## Task directions
Could you set down the listing below exactly and omit its images?

## Dataset excerpt
· · · · · · ·

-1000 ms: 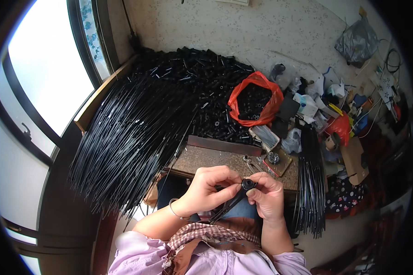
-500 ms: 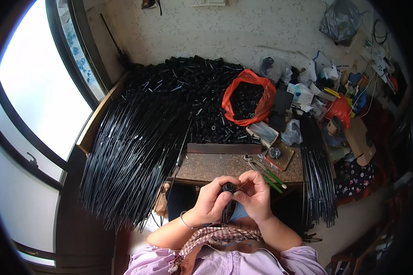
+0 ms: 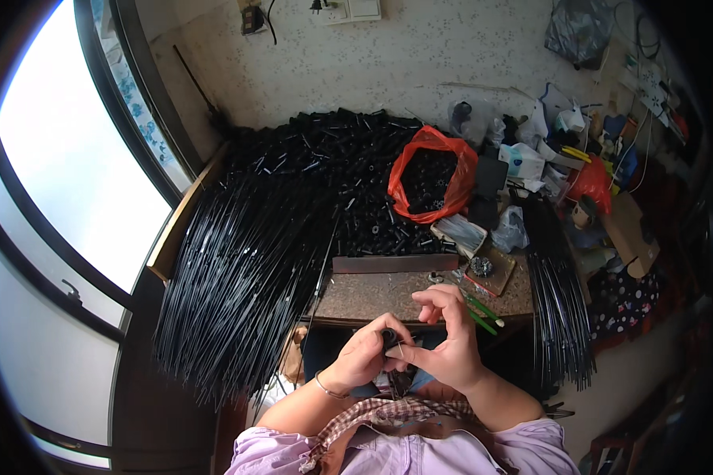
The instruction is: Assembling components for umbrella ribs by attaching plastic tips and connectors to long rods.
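In front of my lap, my left hand (image 3: 358, 360) is closed around a short black tube-shaped part (image 3: 389, 339), whose round end faces up. A thin wire-like strand (image 3: 401, 349) shows beside that part. My right hand (image 3: 457, 352) is close on the right, its fingers raised and spread apart. The right thumb reaches toward the strand at the black part; whether it touches is too small to tell. Pliers with green handles (image 3: 483, 311) lie at the table's front edge, partly behind the right hand.
Black tube parts (image 3: 309, 146) lie heaped behind a dark bar (image 3: 394, 264) on the table (image 3: 356, 291). Long black strands (image 3: 238, 293) overhang at left, more (image 3: 561, 317) at right. A red plastic bag (image 3: 463, 178) holds small black parts. Clutter surrounds a cardboard box (image 3: 630, 237).
My right hand has opened from its pinch, the fingers lifting up and away from the black part. My left hand still holds it, turned a little. The whole view has shifted slightly.
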Demonstrator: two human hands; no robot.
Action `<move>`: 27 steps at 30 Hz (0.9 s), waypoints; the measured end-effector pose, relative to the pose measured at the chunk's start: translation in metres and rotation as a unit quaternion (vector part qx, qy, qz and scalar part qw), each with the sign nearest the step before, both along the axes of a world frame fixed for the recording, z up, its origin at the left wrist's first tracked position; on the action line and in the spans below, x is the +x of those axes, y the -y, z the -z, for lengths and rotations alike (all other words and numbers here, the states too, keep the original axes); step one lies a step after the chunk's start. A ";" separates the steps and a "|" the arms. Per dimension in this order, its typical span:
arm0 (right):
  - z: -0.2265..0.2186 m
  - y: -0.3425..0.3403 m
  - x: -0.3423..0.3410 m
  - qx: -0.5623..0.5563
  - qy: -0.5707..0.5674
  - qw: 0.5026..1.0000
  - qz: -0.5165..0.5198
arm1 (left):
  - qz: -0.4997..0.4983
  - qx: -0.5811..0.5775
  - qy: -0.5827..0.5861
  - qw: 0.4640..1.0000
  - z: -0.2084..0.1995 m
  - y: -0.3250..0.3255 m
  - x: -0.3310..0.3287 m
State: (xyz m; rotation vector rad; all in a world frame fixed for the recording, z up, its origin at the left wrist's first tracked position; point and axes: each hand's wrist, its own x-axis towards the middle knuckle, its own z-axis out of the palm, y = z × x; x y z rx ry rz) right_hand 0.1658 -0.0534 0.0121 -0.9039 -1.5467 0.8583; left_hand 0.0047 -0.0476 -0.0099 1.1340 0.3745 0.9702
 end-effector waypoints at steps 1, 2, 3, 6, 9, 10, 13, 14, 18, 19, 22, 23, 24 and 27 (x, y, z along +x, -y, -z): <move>-0.009 0.001 0.000 0.126 0.093 0.987 0.047 | -0.033 0.002 0.020 0.999 0.002 -0.002 0.000; -0.016 0.002 0.000 0.247 0.183 0.947 0.094 | -0.033 0.006 0.017 0.999 0.006 -0.004 0.001; -0.020 0.005 -0.002 0.291 0.222 0.920 0.141 | -0.043 0.008 0.053 0.998 0.011 -0.005 0.002; -0.032 0.010 -0.001 0.358 0.316 0.857 0.193 | -0.074 0.023 0.084 0.993 0.010 -0.005 0.004; -0.029 0.005 -0.003 0.331 0.278 0.890 0.147 | -0.241 0.187 -0.074 0.949 0.002 -0.009 0.016; -0.026 0.002 -0.002 0.304 0.244 0.914 0.110 | -0.238 0.183 -0.072 0.951 -0.002 -0.011 0.018; -0.021 -0.002 0.007 0.326 0.214 0.920 0.044 | -0.202 0.289 -0.095 0.931 -0.018 -0.010 0.011; -0.017 -0.003 0.011 0.373 0.206 0.905 0.010 | -0.214 0.275 -0.073 0.934 -0.016 -0.011 0.006; 0.060 -0.017 0.068 0.095 0.275 0.948 0.132 | -0.289 0.197 -0.045 0.936 -0.012 -0.017 -0.018; 0.085 -0.019 0.079 0.052 0.390 0.898 0.196 | -0.289 0.177 -0.053 0.939 -0.015 -0.016 -0.017; 0.138 -0.008 0.097 -0.009 0.610 0.753 0.247 | -0.164 0.160 -0.147 0.962 -0.013 -0.017 -0.017; 0.154 -0.006 0.105 -0.027 0.616 0.748 0.246 | -0.112 0.163 -0.146 0.969 -0.009 -0.023 -0.009; 0.155 -0.006 0.102 -0.042 0.619 0.749 0.231 | -0.071 0.159 -0.154 0.972 -0.008 -0.021 -0.005; 0.148 -0.014 0.095 -0.172 0.379 0.899 0.136 | -0.079 0.209 -0.122 0.967 -0.010 -0.021 0.007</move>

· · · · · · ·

## Solution to this problem
-1000 ms: 
-500 ms: 
+0 ms: 
The instruction is: Assembling components for umbrella ribs by attaching plastic tips and connectors to long rods.
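In front of my lap, my left hand (image 3: 358, 360) is closed around a short black tube-shaped part (image 3: 389, 339), whose round end faces up. A thin wire-like strand (image 3: 401, 349) shows beside that part. My right hand (image 3: 457, 352) is close on the right, its fingers raised and spread apart. The right thumb reaches toward the strand at the black part; whether it touches is too small to tell. Pliers with green handles (image 3: 483, 311) lie at the table's front edge, partly behind the right hand.
Black tube parts (image 3: 309, 146) lie heaped behind a dark bar (image 3: 394, 264) on the table (image 3: 356, 291). Long black strands (image 3: 238, 293) overhang at left, more (image 3: 561, 317) at right. A red plastic bag (image 3: 463, 178) holds small black parts. Clutter surrounds a cardboard box (image 3: 630, 237).
My right hand has opened from its pinch, the fingers lifting up and away from the black part. My left hand still holds it, turned a little. The whole view has shifted slightly.
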Demonstrator: two human hands; no robot.
Action `<move>`: 27 steps at 30 Hz (0.9 s), waypoints; the measured end-effector pose, relative to the pose measured at the chunk's start: translation in metres and rotation as a unit quaternion (vector part qx, qy, qz and scalar part qw), each with the sign nearest the step before, both along the axes of a world frame fixed for the recording, z up, its origin at the left wrist's first tracked position; on the action line and in the spans below, x is the +x of those axes, y the -y, z the -z, for lengths and rotations alike (all other words and numbers here, the states too, keep the original axes); step one lies a step after the chunk's start. A ";" separates the steps and a "|" the arms. Per dimension in this order, its typical span:
arm0 (right):
  - z: -0.2265..0.2186 m
  - y: -0.3425..0.3403 m
  - x: -0.3423..0.3410 m
  - qx: -0.5623..0.5563
  - qy: -0.5707..0.5674
  - qw: 0.5026..1.0000
  - qz: -0.5165..0.5198
arm1 (left):
  - qz: -0.4997..0.4983
  - qx: -0.5811..0.5775
  - qy: -0.5827..0.5861
  - qw: 0.4640..1.0000
  - z: -0.2084..0.1995 m
  - y: -0.3250..0.3255 m
  - x: -0.3310..0.3287 m
State: (xyz m; rotation vector rad; all in a world frame fixed for the recording, z up, its origin at the left wrist's first tracked position; point and axes: each hand's wrist, its own x-axis towards the middle knuckle, its own z-axis out of the palm, y = z × x; x y z rx ry rz) right_hand 0.1658 -0.0534 0.0121 -0.9039 -1.5467 0.8583; left_hand 0.0047 -0.0476 -0.0099 1.1340 0.3745 0.9702
 end-effector waypoints at steps 1, 2, 3, 6, 9, 10, 13, 14, 18, 19, 22, 23, 24 and 27 (x, y, z along +x, -y, -z): <move>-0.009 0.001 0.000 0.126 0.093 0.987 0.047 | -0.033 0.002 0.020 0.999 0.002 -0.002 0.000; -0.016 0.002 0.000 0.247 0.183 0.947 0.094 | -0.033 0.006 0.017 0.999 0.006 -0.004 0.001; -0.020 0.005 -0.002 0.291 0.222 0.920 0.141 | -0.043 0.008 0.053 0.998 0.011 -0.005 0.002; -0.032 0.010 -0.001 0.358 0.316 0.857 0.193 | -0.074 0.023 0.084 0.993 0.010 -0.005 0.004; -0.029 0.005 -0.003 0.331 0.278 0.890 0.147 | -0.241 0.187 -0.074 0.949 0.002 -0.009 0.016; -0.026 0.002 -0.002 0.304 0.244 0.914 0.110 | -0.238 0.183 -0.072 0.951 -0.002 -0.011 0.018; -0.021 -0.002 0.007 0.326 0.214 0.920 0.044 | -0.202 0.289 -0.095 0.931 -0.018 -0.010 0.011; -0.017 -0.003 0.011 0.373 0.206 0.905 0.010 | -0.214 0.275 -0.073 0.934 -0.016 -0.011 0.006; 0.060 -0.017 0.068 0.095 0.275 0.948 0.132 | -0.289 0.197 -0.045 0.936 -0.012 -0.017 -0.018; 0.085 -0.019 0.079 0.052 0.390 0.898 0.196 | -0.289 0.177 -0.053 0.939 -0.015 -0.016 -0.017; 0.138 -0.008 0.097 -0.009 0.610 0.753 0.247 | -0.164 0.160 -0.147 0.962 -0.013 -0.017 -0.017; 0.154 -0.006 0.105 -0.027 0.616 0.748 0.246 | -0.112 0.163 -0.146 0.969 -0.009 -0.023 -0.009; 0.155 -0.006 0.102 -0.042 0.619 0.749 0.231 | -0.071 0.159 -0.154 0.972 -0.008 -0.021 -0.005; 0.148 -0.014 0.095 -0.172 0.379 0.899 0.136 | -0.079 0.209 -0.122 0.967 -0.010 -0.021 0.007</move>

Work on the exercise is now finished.